LAMPUNG — Kementerian Agraria dan Tata Ruang/Badan Pertanahan Nasional (ATR/BPN) resmi menawarkan penguatan kerja sama strategis melalui sembilan program kolaborasi di bidang pertanahan dan tata ruang kepada Pemerintah Daerah (Pemda) se-Provinsi Lampung. Langkah ini menjadi wujud transformasi layanan ATR/BPN untuk menghadirkan pelayanan yang responsif sekaligus mendorong pembangunan ekonomi daerah.
Tenaga Ahli Bidang Ekonomi Pertanahan Kementerian ATR/BPN, Dedi Noor Cahyanto, menegaskan komitmen pihaknya untuk menjadi mitra strategis pemerintah daerah dalam mewujudkan kepuasan masyarakat.
“Kementerian ATR/BPN ingin berubah, kami ingin jadi mitra Bapak/Ibu. Kondisi ekonomi hari ini untuk daerah harus jadi tanggung jawab bersama. Kami terus melakukan transformasi, kepuasan masyarakat itu yang utama, mutlak,” ujar Dedi saat Rapat Koordinasi Optimalisasi Kerja Sama di Kantor Gubernur Lampung, Kamis (23/7/2026).

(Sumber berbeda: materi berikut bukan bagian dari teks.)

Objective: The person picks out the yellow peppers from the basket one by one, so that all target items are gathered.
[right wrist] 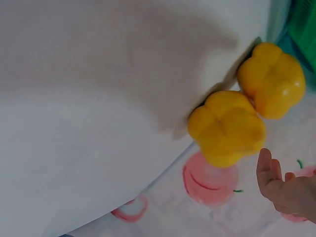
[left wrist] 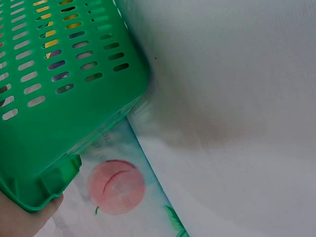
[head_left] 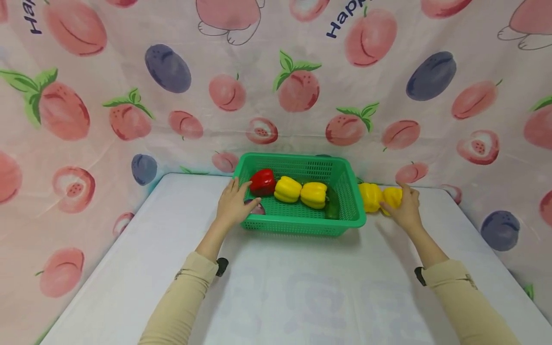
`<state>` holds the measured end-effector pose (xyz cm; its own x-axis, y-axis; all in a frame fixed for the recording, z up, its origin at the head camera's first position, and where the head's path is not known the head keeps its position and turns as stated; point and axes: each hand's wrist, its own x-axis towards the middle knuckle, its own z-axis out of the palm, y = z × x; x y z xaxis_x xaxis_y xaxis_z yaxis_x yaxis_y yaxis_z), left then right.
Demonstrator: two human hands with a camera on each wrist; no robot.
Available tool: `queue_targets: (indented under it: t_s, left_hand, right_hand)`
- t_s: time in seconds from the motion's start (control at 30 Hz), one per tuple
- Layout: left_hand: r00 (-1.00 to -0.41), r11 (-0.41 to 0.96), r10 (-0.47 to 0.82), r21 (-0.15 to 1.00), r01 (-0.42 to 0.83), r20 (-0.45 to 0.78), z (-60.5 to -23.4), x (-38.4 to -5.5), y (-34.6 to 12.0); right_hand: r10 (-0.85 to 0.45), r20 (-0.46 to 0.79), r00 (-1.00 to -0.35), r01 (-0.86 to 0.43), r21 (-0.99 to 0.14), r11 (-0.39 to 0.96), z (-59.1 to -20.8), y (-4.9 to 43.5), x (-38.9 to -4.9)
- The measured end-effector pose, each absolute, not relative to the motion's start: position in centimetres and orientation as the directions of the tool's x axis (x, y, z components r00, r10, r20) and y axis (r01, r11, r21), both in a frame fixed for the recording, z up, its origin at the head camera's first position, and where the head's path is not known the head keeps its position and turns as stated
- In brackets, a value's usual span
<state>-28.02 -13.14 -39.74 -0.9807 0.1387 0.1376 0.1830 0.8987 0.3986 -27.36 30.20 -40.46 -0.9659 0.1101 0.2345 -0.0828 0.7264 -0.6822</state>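
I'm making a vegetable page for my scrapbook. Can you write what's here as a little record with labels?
Container: green basket, on white table
In basket: red pepper, two yellow peppers, dark green vegetable, purple vegetable (partly hidden)
Outside basket: two more yellow peppers, side by side, to its right
Left grip: at basket's left rim
Right grip: at the rightmost yellow pepper; touching unclear
Backdrop: fruit-print cloth

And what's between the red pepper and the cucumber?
Two yellow peppers, side by side in the basket; the head view shows them.
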Motion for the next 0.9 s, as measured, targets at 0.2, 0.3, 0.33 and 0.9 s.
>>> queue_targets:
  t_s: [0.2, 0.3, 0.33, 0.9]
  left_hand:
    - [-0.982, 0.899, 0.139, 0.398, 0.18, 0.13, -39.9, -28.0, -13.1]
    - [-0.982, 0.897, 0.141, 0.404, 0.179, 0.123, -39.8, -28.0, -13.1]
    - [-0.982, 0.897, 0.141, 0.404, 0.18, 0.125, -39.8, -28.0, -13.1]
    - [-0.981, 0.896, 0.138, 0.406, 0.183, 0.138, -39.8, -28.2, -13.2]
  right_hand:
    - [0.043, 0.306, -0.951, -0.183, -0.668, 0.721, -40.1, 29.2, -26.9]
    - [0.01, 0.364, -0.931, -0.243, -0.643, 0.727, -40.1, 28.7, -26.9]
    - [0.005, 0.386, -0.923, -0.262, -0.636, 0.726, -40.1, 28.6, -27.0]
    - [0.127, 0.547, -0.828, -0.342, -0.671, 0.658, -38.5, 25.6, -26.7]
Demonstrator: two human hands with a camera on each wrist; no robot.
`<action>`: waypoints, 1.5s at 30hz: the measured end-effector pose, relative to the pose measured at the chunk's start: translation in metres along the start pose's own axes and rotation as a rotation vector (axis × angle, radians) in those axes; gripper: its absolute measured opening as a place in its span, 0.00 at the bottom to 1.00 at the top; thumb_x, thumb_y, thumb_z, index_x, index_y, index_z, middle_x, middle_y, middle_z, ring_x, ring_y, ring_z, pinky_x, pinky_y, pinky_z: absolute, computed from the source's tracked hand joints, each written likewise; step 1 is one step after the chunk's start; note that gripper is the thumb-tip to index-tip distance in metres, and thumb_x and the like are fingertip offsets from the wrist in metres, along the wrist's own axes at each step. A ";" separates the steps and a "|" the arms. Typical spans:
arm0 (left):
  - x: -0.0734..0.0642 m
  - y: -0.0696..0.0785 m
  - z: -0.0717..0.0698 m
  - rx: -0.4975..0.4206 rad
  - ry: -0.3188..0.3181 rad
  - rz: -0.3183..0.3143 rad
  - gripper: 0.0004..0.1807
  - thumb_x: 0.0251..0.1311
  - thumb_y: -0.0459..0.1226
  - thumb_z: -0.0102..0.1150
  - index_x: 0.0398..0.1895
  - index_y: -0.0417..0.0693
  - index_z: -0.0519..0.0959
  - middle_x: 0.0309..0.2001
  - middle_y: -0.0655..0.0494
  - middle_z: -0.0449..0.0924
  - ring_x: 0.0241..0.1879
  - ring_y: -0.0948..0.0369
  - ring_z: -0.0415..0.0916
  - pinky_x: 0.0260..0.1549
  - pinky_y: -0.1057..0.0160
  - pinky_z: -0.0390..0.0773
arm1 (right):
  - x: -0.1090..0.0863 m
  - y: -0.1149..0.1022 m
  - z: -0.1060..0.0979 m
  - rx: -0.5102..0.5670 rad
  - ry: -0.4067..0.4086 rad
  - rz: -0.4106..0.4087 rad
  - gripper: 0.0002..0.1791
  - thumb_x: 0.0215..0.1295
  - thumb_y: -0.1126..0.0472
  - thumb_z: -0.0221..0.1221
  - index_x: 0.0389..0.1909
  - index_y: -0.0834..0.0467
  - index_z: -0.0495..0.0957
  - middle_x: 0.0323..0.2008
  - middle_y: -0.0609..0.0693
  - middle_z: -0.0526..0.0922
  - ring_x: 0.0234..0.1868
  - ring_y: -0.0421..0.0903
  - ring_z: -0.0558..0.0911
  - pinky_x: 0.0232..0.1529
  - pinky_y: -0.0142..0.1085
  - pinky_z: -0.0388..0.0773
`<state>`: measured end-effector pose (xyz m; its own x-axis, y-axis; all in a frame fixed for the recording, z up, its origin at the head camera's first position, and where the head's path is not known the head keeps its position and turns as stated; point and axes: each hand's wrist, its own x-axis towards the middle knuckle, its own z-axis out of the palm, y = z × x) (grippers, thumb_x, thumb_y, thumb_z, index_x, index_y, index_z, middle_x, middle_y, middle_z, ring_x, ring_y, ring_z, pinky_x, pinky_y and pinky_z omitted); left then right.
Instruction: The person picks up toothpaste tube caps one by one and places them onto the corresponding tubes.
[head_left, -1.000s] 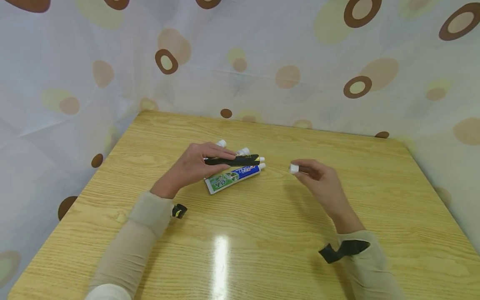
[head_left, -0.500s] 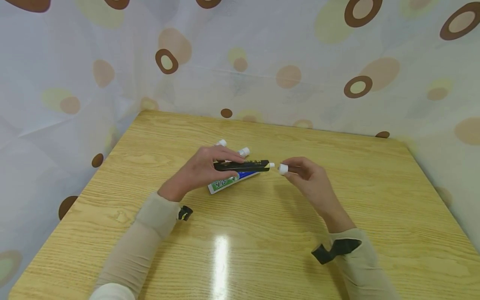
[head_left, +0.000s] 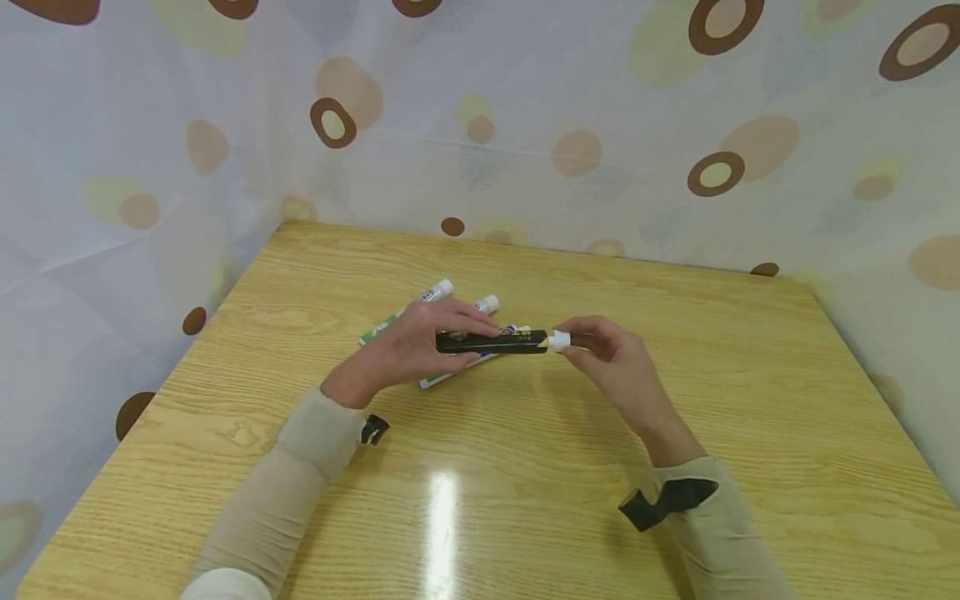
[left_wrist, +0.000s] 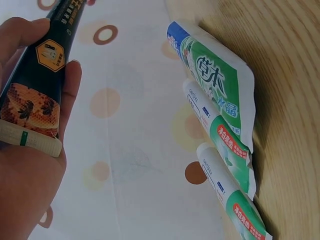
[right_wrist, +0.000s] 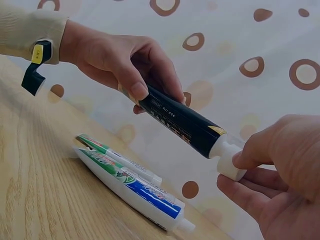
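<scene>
My left hand (head_left: pixel 408 346) grips a black toothpaste tube (head_left: pixel 495 342), its nozzle end pointing right. In the left wrist view the tube (left_wrist: pixel 37 75) shows a honeycomb picture near its crimped end. A white cap (head_left: pixel 558 341) is pinched between the thumb and fingers of my right hand (head_left: pixel 622 375), right at the tube's nozzle. Seen from the right wrist, the cap (right_wrist: pixel 231 167) overlaps the nozzle at a slight angle. Below the held tube lies a green and blue toothpaste tube (right_wrist: pixel 132 187), partly hidden by my left hand in the head view.
Two white and green toothpaste tubes (left_wrist: pixel 217 132) (left_wrist: pixel 232 195) lie beside the green and blue one on the wooden table (head_left: pixel 525 500). A spotted curtain (head_left: pixel 525 108) hangs behind the table's far edge. Black straps (head_left: pixel 667 500) stick out from the sleeves.
The black tube has moved right and slightly nearer to me with my left hand. My right hand has brought the cap left, from apart to the nozzle.
</scene>
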<state>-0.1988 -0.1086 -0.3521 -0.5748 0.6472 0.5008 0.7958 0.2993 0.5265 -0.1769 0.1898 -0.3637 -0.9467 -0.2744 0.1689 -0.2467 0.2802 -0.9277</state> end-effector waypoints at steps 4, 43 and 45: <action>-0.001 0.000 0.001 0.015 0.000 0.010 0.18 0.56 0.31 0.69 0.52 0.49 0.85 0.54 0.55 0.84 0.53 0.60 0.78 0.45 0.64 0.80 | -0.002 0.000 0.000 0.001 -0.013 -0.001 0.16 0.70 0.64 0.60 0.56 0.62 0.77 0.52 0.51 0.81 0.53 0.36 0.82 0.52 0.27 0.80; -0.003 0.004 0.010 -0.014 -0.004 -0.015 0.18 0.54 0.28 0.70 0.49 0.48 0.86 0.53 0.56 0.84 0.56 0.59 0.78 0.49 0.62 0.80 | -0.006 0.002 -0.006 0.023 -0.082 0.008 0.18 0.70 0.61 0.60 0.58 0.61 0.77 0.52 0.52 0.82 0.48 0.41 0.85 0.52 0.34 0.82; -0.003 0.004 0.010 -0.013 -0.001 -0.010 0.17 0.55 0.29 0.70 0.49 0.48 0.86 0.53 0.56 0.84 0.56 0.60 0.78 0.50 0.61 0.79 | -0.005 0.001 -0.007 0.024 -0.089 0.009 0.18 0.72 0.60 0.58 0.59 0.60 0.77 0.54 0.53 0.82 0.49 0.41 0.85 0.53 0.35 0.82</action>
<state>-0.1918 -0.1021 -0.3583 -0.5823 0.6449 0.4950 0.7876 0.2967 0.5400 -0.1735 0.1975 -0.3633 -0.9266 -0.3525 0.1309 -0.2319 0.2616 -0.9369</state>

Inspektur Wilayah II Kementerian ATR/BPN, Tri Wibisono, menambahkan bahwa kerja sama terstruktur ini difokuskan pada tiga hal utama Pemda, yakni penguatan ekonomi dan daya saing daerah, peningkatan kualitas pelayanan publik melalui kepastian hukum, serta pengelolaan keuangan dan aset daerah.
“Hari ini Provinsi Lampung memiliki kesempatan untuk membangun model-model pelaksanaan kerja sama ini. Saya yakin Lampung nantinya menjadi role model, khususnya di Pulau Sumatera,” kata Tri Wibisono.

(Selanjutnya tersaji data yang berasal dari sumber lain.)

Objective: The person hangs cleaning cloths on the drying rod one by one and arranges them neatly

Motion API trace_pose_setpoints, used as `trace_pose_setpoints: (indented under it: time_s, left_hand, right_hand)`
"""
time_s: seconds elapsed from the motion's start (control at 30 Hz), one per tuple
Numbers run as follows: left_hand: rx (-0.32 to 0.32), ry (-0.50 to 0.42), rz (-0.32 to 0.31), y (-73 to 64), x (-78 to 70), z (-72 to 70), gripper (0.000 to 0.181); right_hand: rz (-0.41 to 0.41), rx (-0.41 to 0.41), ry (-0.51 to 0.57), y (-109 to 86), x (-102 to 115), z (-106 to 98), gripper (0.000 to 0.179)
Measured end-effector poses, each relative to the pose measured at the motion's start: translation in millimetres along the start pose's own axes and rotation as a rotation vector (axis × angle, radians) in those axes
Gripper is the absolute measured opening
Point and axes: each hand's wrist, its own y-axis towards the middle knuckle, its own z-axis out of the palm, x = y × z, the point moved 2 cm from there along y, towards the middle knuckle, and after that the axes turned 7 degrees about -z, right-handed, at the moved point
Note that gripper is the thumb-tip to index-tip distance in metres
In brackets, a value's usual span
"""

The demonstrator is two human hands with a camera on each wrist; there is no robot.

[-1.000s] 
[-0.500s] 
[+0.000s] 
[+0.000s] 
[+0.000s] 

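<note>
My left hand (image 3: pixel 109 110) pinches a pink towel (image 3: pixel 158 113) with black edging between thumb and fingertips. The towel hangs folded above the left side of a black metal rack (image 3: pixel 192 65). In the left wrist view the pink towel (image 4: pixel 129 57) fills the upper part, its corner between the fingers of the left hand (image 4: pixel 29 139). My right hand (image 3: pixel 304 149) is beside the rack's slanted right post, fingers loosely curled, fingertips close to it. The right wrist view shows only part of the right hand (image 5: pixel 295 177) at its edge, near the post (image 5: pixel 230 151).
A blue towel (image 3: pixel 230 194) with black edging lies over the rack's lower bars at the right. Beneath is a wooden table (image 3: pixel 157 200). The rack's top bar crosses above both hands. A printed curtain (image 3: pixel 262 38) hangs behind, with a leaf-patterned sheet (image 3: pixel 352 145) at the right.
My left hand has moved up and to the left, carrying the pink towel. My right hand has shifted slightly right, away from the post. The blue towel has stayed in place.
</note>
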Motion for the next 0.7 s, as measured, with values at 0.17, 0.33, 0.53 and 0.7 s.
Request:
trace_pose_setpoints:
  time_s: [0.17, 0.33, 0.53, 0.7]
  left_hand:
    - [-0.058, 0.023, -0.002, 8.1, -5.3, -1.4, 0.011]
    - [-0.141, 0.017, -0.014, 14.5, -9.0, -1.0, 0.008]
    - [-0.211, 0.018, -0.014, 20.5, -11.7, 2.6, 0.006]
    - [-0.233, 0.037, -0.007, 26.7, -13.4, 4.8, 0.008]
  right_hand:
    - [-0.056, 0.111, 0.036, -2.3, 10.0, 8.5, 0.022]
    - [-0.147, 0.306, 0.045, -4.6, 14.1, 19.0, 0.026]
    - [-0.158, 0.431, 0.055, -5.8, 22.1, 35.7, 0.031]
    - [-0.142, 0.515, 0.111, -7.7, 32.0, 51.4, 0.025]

Sembilan program kerja sama hasil koordinasi antara Kementerian ATR/BPN dan Komisi Pemberantasan Korupsi (KPK) tersebut meliputi:
- Integrasi Nomor Identifikasi Bidang (NIB) Tanah dengan Nomor Objek Pajak (NOP).
- Integrasi layanan pertanahan dengan Mal Pelayanan Publik (MPP).

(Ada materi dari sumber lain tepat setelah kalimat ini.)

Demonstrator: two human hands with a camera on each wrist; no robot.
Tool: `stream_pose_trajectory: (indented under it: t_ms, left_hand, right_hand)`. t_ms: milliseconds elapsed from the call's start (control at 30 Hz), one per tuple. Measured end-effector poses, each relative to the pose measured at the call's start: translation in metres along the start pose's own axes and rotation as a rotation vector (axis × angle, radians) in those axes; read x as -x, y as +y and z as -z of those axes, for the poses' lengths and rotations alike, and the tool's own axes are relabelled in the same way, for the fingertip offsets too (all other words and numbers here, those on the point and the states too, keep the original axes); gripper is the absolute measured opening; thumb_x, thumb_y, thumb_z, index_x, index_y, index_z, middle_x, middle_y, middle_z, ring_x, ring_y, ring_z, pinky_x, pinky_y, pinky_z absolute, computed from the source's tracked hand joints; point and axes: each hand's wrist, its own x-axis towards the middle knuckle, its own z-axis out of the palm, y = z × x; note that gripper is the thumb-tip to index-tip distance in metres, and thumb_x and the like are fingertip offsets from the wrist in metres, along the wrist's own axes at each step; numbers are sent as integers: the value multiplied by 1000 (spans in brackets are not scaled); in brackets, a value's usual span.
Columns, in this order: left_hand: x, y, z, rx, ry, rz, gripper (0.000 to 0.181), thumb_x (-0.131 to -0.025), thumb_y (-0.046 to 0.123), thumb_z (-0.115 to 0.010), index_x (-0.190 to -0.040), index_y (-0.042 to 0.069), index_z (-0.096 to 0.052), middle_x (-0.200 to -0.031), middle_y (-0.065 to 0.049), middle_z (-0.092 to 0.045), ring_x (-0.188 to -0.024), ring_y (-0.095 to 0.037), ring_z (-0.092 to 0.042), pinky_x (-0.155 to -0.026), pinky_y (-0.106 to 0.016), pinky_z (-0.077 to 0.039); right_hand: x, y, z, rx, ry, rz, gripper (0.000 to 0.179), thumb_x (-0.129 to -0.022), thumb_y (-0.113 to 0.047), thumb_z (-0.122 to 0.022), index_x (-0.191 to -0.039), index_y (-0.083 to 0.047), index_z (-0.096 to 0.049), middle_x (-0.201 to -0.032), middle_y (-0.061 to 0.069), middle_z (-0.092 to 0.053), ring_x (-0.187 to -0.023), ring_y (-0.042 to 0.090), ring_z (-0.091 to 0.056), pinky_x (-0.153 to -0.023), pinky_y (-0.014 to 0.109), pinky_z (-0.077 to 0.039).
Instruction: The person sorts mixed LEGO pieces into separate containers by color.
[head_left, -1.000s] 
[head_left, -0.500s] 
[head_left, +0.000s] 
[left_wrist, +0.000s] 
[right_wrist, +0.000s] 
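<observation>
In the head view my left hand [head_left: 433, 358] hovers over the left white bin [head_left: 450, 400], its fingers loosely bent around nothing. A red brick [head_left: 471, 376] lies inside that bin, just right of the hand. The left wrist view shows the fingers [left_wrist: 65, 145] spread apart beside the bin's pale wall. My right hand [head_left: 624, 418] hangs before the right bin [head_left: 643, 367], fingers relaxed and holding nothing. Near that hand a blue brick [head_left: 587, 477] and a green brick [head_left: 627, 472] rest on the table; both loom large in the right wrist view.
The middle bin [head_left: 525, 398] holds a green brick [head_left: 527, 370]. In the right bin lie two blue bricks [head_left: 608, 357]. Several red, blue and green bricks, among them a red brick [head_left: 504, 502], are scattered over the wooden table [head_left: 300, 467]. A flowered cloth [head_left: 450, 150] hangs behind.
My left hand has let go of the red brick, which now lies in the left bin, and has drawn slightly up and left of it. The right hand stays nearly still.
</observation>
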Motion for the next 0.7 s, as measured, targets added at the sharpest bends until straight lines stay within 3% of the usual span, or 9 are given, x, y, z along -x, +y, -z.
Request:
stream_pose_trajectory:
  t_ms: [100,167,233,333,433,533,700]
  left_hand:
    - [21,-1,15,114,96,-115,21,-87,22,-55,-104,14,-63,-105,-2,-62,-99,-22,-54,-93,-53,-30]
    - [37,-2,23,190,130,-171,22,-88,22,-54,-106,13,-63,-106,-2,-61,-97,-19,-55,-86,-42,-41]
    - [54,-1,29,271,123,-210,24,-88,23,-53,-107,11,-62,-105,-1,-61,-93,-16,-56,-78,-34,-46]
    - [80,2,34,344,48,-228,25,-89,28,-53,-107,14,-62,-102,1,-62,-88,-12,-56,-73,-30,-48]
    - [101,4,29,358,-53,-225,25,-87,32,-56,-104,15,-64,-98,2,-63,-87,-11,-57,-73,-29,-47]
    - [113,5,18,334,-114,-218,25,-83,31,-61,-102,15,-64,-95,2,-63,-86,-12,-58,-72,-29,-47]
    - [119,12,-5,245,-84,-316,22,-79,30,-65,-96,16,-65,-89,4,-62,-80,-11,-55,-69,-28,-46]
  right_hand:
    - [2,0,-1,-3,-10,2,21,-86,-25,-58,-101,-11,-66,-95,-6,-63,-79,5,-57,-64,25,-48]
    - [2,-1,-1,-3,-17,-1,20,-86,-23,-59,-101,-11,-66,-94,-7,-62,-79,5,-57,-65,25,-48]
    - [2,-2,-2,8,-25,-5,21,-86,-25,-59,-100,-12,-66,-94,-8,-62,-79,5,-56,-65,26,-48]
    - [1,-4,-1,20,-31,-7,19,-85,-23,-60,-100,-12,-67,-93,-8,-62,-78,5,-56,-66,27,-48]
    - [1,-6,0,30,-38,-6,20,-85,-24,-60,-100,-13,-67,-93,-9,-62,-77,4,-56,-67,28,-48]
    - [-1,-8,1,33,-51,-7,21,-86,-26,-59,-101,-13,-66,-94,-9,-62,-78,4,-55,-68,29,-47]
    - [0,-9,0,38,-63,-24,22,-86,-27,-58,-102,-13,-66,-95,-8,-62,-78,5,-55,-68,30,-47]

- Percepatan pendaftaran tanah.
- Percepatan penyusunan Rencana Detail Tata Ruang (RDTR) terintegrasi sistem Online Single Submission (OSS).
- Pelaksanaan sensus pertanahan berbasis geospasial.
- Integrasi Lahan Pertanian Pangan Berkelanjutan (KP2B/LP2B) ke dalam Rencana Tata Ruang Wilayah (RTRW).
- Optimalisasi peran Gugus Tugas Reforma Agraria (GTRA).
- Pengembangan dan pemanfaatan Zona Nilai Tanah (ZNT).
- Konsolidasi tanah untuk mendukung pembangunan daerah.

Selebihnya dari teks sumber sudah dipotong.